Ha affidato questo messaggio a Twitter: “Signore. Sono un ginecologo e mi prendo cura di donne vere. Non ho competenza per curare gli UOMINI, non importa quanto si siano rasati la barba, e se hanno detto alla mia segretaria che sono diventati donne. Il mio lettino ginecologico non è adatto per esaminare gli uomini. Hai servizi specializzati che sono molto competenti per prendersi cura di uomini come te. Ti ringrazio per aver informato le persone TRANS di non venire mai nel mio ambulatorio”.

E’ poi andato alla stazione televisiva nazionale BFMTV per scusarsi pubblicamente.  

Specificando: “Non sono né transfobico né omofobico”, e  aggiungendo:“Pensavo di essere onesto quando ho detto che non era la mia specialità. Non so come trattarli, e non mi dispiace essere chiamato ignorante”. 

“Solo perché è una cavità non significa che sia una classica vagina,” ha spiegato Acharian, ammettendo la sua mancanza di conoscenza sui pazienti transgender, specificando che nei suoi trent’anni di pratica medica  il paziente in questione era la prima donna transgender che gli chiedeva una visita. 
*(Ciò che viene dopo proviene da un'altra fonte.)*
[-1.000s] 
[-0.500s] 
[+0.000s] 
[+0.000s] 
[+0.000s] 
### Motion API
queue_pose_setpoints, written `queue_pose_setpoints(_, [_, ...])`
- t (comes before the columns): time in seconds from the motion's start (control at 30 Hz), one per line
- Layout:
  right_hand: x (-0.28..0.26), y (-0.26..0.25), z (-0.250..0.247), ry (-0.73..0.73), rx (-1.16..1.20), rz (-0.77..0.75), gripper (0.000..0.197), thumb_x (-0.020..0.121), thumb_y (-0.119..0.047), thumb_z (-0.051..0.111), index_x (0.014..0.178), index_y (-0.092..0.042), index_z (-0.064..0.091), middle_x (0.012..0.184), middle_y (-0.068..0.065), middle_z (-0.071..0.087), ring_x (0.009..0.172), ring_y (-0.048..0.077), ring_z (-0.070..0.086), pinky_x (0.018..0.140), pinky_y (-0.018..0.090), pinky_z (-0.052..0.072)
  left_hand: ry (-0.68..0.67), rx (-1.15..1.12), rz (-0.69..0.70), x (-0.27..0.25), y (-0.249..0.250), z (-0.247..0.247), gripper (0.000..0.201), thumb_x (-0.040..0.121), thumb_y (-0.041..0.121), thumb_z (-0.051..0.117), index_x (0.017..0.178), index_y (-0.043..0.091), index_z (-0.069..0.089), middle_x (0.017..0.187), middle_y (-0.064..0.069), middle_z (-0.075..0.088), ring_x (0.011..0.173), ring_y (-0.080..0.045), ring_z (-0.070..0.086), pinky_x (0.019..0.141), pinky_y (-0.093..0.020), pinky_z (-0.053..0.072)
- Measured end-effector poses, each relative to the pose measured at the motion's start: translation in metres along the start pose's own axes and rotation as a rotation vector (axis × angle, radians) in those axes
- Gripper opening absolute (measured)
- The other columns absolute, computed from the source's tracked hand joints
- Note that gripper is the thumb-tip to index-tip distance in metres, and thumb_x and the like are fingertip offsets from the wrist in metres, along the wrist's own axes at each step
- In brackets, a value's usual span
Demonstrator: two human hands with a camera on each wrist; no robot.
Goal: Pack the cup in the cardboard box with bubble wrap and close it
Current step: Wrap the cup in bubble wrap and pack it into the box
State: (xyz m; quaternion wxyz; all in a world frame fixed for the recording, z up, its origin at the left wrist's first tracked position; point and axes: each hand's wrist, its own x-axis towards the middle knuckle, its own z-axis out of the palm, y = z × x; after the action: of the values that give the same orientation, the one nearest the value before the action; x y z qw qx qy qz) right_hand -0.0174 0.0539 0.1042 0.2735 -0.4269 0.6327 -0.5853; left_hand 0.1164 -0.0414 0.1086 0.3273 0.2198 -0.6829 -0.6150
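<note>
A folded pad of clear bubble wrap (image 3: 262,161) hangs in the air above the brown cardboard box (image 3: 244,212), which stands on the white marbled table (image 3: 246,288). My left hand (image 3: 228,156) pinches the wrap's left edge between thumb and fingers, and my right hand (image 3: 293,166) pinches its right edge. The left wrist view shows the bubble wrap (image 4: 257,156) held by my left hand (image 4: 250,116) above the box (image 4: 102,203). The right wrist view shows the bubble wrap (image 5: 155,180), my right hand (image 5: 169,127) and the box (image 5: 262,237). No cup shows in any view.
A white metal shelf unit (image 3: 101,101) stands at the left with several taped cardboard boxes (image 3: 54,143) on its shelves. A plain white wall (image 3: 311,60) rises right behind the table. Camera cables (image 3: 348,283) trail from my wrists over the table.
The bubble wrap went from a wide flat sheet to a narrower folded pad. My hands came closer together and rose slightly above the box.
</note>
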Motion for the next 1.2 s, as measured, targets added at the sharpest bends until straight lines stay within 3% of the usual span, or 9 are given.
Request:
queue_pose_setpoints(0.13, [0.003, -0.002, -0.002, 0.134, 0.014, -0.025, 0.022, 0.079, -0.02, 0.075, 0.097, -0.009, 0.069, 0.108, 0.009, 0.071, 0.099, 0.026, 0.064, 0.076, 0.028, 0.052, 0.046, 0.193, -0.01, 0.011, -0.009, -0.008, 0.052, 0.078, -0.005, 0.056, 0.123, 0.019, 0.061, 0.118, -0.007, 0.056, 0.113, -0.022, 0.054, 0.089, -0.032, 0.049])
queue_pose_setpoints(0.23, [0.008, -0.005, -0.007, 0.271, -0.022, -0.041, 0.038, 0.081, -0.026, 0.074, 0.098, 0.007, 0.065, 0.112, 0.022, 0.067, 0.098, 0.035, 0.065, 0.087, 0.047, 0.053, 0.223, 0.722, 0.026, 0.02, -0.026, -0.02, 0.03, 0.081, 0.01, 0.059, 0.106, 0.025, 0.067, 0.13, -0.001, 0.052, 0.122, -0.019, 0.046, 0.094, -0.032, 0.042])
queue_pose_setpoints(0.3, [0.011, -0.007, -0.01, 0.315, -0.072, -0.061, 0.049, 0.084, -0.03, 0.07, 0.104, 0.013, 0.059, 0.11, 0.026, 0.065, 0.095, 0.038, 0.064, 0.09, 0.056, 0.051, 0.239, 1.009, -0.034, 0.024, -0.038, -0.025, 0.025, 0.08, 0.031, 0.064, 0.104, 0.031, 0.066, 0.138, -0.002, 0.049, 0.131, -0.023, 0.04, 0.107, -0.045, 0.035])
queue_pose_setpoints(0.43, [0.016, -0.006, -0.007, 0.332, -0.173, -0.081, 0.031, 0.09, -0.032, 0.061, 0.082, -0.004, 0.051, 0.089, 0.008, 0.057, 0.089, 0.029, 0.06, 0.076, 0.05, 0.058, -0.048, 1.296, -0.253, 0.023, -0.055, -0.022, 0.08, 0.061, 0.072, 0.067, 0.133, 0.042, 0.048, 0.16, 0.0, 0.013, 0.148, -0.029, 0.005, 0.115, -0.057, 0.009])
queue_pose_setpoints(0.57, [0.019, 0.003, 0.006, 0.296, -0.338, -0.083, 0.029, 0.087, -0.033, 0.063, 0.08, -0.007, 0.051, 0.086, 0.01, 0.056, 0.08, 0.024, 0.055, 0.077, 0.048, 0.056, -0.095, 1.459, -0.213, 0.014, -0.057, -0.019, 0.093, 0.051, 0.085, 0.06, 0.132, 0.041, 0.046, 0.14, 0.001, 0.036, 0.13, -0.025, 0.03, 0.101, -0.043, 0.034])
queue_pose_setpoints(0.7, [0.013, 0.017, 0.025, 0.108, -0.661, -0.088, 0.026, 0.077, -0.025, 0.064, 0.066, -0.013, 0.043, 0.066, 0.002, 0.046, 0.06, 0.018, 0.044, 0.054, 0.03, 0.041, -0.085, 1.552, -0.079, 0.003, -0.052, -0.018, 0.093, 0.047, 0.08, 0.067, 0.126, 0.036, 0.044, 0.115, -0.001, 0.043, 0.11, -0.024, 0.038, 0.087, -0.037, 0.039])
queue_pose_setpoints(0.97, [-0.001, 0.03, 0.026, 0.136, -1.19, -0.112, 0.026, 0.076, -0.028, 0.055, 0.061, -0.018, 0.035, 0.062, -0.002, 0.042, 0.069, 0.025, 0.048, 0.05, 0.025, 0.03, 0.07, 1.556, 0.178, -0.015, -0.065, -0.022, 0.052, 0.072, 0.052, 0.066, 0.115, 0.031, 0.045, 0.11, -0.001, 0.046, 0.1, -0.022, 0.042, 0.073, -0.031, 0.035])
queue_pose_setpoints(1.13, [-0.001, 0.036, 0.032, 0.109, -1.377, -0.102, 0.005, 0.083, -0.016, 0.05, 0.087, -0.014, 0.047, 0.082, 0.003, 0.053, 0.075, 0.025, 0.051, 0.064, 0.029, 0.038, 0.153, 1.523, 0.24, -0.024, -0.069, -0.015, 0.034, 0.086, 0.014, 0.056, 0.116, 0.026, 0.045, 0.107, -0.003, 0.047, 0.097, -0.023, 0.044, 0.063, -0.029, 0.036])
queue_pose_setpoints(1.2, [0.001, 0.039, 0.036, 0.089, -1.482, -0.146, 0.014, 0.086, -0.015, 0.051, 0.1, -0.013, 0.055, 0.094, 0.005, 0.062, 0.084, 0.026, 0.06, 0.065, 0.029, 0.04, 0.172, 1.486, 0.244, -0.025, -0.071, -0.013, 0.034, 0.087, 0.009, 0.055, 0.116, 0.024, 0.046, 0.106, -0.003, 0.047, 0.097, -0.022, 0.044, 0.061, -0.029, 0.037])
Ha però anche ammesso: “Ho reagito spontaneamente, spinto dalla rabbia, e sentivo di essere stato attaccato ingiustamente. Ho reagito con parole molto goffe che potevano offendere. Lo so bene, ho espresso il mio rammarico in più occasioni”.
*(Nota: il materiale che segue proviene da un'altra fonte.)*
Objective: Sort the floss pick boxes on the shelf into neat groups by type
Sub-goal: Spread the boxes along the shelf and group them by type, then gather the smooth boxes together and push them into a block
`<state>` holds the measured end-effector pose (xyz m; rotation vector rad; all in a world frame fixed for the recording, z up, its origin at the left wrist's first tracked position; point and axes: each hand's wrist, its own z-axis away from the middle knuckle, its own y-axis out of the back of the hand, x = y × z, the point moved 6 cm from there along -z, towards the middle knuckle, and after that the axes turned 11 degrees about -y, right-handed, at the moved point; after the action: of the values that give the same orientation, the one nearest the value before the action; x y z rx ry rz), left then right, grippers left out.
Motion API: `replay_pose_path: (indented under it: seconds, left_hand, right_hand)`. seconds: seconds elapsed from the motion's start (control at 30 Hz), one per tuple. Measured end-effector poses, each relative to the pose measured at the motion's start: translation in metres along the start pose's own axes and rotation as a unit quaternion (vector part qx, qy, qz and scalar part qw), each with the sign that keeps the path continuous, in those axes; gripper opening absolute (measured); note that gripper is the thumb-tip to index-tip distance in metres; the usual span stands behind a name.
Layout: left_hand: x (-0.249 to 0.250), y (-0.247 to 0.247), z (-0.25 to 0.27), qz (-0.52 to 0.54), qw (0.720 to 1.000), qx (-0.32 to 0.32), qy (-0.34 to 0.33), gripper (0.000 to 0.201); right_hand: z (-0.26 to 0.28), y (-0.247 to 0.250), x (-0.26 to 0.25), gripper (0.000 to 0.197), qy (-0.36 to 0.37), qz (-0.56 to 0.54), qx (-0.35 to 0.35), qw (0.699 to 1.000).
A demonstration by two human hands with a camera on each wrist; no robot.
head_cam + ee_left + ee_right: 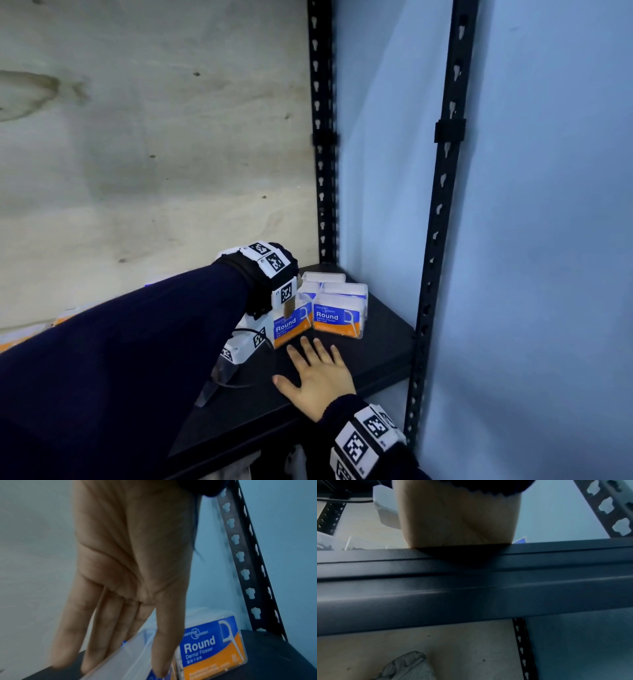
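lower centre, the left hand [130, 561] pinched a tilted round box [289, 327] against the matching stack [337, 317], the right hand [317, 375] lay flat and released on the shelf [380, 346]; setting it flush seemed next.

2 Round-label bxs [337, 317], 2 hands [317, 377]

A storage corner: slotted black metal shelving [442, 192], plywood back [154, 137], blue wall [548, 205].
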<state>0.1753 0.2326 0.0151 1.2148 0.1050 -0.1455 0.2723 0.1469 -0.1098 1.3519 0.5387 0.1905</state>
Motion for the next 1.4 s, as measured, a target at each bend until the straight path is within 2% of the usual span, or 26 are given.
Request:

Io credo che il medico, dal punto di vista professionale, si sia comportato correttamente, ammettendo di non sapere deve mettere le mani.

Resta in ogni caso da definire a mio avviso se sia più “transfobico” visitare una paziente senza avere alcuna conoscenza delle specificità della sua situazione, o farle notare l’esistenza di altri specialisti, come ha fatto il dott. Acharian. 

Al di là della vicenda in sé, relativamente alla quale ognuno di noi può sentirsi più vicino alle posizioni del medico oppure a quelle del paziente (o dalla paziente se preferite), il problema esiste, perché almeno in Europa “la salute è un diritto universale che hanno tutti i cittadini”, e tanto per fare qualche numero, nel 2020 in Francia circa 3.300 persone sono state riconosciute dal sistema di assicurazione sanitaria come affette da una condizione a lungo termine di “disforia di genere”, dieci volte di più rispetto al 2013, secondo un rapporto presentato nel gennaio 2022 dal Ministero della Salute d’òltralpe.

E’ pur vero che, come afferma Pernille Ravn, membro della Società Europea di Ginecologia, e  ginecologa dell’ospedale universitario di Odense in Danimarca: “Non c’è alcuna raccomandazione per una donna transgender di sottoporsi a controlli ginecologici regolari, a meno che non abbia un problema chirurgico correlato all’operazione, perché non ha un utero o una cervice”, ma è altrettanto vero che non si può lasciare queste persone in un limbo, in un “buco nero”. 

La soluzione la può trovare solo la medicina assieme alla politica, e non è un caso che da settembre 2021  tre università francesi si siano collegate ed abbiano  iniziato a fornire formazione specifica per l’assistenza sanitaria ai trans. 

L’obiettivo è che i professionisti medici sviluppino una comprensione dell’assistenza sanitaria delle persone transgender.

Sono convinto che nel futuro serva un mix di competenze mediche per affrontare i problemi di queste persone, che però a mio avviso dovrebbero nel frattempo evitare di forzare la mano, pretendendo, come nel caso di specie, che un ginecologo, da sempre il “medico delle donne”, visiti e curi una persona che anatomicamente di una donna presenta al massimo i genitali esterni.

Non si tratta di “transfobia”, ma di semplice buon senso.